_WORK REQUIRED:_ Pictures excluded, return the lines below from the first through the line holding "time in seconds".

_MATERIAL PROVIDED:_

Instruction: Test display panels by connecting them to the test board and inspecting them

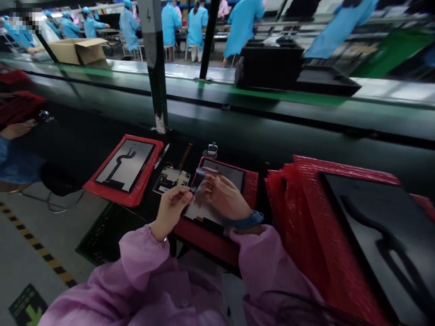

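The left hand (171, 206) is pinching the 9 o'clock edge of a clear film (203, 181) between thumb and fingertips. The right hand (226, 197) is pinching its 3 o'clock edge. The film is hovering just above the panel (234, 174) lying in the red tray (252, 185) on the table (102, 136).

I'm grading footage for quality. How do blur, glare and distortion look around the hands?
Head view: the clear film at the left hand and right hand is smeared, with pale sheen; wide-angle bend bows the conveyor and stretches the red stack; distant people look soft.
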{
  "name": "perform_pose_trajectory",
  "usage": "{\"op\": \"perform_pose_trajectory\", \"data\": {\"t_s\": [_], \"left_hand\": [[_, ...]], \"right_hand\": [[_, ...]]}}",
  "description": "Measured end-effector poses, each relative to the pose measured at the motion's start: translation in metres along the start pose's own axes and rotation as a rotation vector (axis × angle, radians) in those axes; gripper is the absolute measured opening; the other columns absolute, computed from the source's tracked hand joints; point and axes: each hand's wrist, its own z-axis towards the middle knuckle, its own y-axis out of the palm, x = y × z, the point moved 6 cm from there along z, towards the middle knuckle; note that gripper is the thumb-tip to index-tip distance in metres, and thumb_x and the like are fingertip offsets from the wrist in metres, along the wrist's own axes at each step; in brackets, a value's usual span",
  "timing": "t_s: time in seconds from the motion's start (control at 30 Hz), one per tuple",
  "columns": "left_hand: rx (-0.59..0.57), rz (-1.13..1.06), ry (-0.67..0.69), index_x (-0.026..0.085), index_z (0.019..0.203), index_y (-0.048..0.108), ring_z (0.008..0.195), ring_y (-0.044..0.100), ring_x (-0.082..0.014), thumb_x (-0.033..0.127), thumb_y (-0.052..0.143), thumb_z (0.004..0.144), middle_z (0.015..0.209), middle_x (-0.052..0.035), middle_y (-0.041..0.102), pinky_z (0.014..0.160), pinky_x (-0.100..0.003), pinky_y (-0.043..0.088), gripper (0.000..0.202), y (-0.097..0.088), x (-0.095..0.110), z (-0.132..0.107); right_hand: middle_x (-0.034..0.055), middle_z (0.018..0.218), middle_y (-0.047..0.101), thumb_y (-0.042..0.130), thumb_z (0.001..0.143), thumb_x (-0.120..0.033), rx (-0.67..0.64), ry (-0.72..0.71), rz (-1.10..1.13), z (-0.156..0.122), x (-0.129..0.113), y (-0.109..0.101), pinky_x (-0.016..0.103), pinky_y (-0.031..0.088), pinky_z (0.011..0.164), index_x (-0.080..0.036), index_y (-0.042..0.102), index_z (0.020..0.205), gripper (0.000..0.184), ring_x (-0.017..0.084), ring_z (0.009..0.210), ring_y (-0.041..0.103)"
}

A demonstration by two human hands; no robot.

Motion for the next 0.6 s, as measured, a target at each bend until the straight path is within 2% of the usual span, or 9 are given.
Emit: {"op": "perform_pose_trajectory", "data": {"t_s": [0.1, 0.27, 0.4, 0.5, 0.57, 0.6], "left_hand": [[0.146, 0.033, 0.1, 0.017, 0.083, 0.071, 0.069, 0.064, -0.0137, 0.062, 0.083, 0.075, 0.076, -0.0032, 0.069, 0.069, -0.026, 0.053, 0.047, -0.019, 0.01, 0.003], [0.235, 0.043, 0.188, 0.017, 0.087, 0.075, 0.072, 0.067, -0.0147, 0.058, 0.083, 0.076, 0.082, -0.0046, 0.072, 0.072, -0.027, 0.055, 0.043, -0.036, 0.016, 0.004], [0.167, 0.123, 0.131, 0.017, 0.088, 0.075, 0.075, 0.068, -0.0161, 0.054, 0.081, 0.079, 0.084, -0.0048, 0.074, 0.074, -0.027, 0.055, 0.038, -0.027, 0.003, 0.004], [0.066, 0.231, 0.099, 0.018, 0.091, 0.075, 0.079, 0.068, -0.017, 0.047, 0.075, 0.085, 0.09, -0.0054, 0.075, 0.075, -0.028, 0.054, 0.03, -0.011, -0.011, 0.002], [0.03, 0.327, 0.14, 0.018, 0.096, 0.075, 0.081, 0.068, -0.0167, 0.039, 0.068, 0.091, 0.094, -0.0055, 0.075, 0.075, -0.027, 0.054, 0.023, -0.004, -0.017, -0.001], [0.024, 0.391, 0.177, 0.018, 0.1, 0.074, 0.082, 0.068, -0.0163, 0.036, 0.064, 0.094, 0.095, -0.0057, 0.074, 0.075, -0.027, 0.054, 0.02, -0.002, -0.018, -0.003]], "right_hand": [[0.0036, 0.106, 0.068, 0.083, 0.075, -0.049, 0.028, 0.053, -0.007, 0.002, 0.007, -0.003, 0.023, 0.048, 0.063, -0.027, 0.073, 0.111, 0.043, 0.011, 0.077, 0.057], [0.0059, 0.099, 0.067, 0.077, 0.08, -0.058, -0.042, 0.035, -0.166, -0.002, 0.006, 0.008, 0.024, 0.046, 0.06, -0.023, 0.074, 0.11, 0.046, 0.012, 0.074, 0.057], [0.0039, 0.096, 0.062, 0.079, 0.077, -0.062, -0.089, -0.133, -0.423, -0.009, -0.004, 0.027, 0.025, 0.047, 0.061, -0.024, 0.072, 0.116, 0.055, 0.011, 0.072, 0.053], [0.0034, 0.088, 0.059, 0.077, 0.079, -0.061, -0.016, -0.255, -0.613, -0.013, -0.011, 0.035, 0.026, 0.046, 0.062, -0.02, 0.073, 0.09, 0.043, 0.012, 0.072, 0.053], [0.0025, 0.077, 0.055, 0.07, 0.085, -0.063, 0.074, -0.267, -0.696, -0.013, -0.014, 0.032, 0.026, 0.042, 0.059, -0.019, 0.067, 0.074, 0.045, 0.012, 0.068, 0.051], [0.0015, 0.072, 0.053, 0.066, 0.086, -0.064, 0.125, -0.253, -0.708, -0.012, -0.015, 0.028, 0.026, 0.041, 0.057, -0.019, 0.066, 0.072, 0.047, 0.012, 0.064, 0.05]]}}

_PROBLEM SOLUTION:_
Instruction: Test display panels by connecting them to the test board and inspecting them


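The left hand (171, 206) is pinching the 9 o'clock edge of a clear film (203, 181) between thumb and fingertips. The right hand (226, 197) is pinching its 3 o'clock edge. The film is hovering just above the panel (234, 174) lying in the red tray (252, 185) on the table (102, 136).

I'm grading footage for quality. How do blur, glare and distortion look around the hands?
Head view: the clear film at the left hand and right hand is smeared, with pale sheen; wide-angle bend bows the conveyor and stretches the red stack; distant people look soft.
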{
  "name": "perform_pose_trajectory",
  "usage": "{\"op\": \"perform_pose_trajectory\", \"data\": {\"t_s\": [_], \"left_hand\": [[_, ...]], \"right_hand\": [[_, ...]]}}",
  "description": "Measured end-effector poses, each relative to the pose measured at the motion's start: translation in metres along the start pose's own axes and rotation as a rotation vector (axis × angle, radians) in those axes; gripper is the absolute measured opening; the other columns absolute, computed from the source's tracked hand joints; point and axes: each hand's wrist, its own z-axis towards the middle knuckle, its own y-axis out of the palm, x = y × z, the point moved 6 cm from there along z, towards the middle knuckle; note that gripper is the thumb-tip to index-tip distance in metres, and thumb_x and the like are fingertip offsets from the wrist in metres, along the wrist's own axes at each step; in brackets, a value's usual span",
  "timing": "t_s: time in seconds from the motion's start (control at 30 Hz), one per tuple",

The exercise is now complete.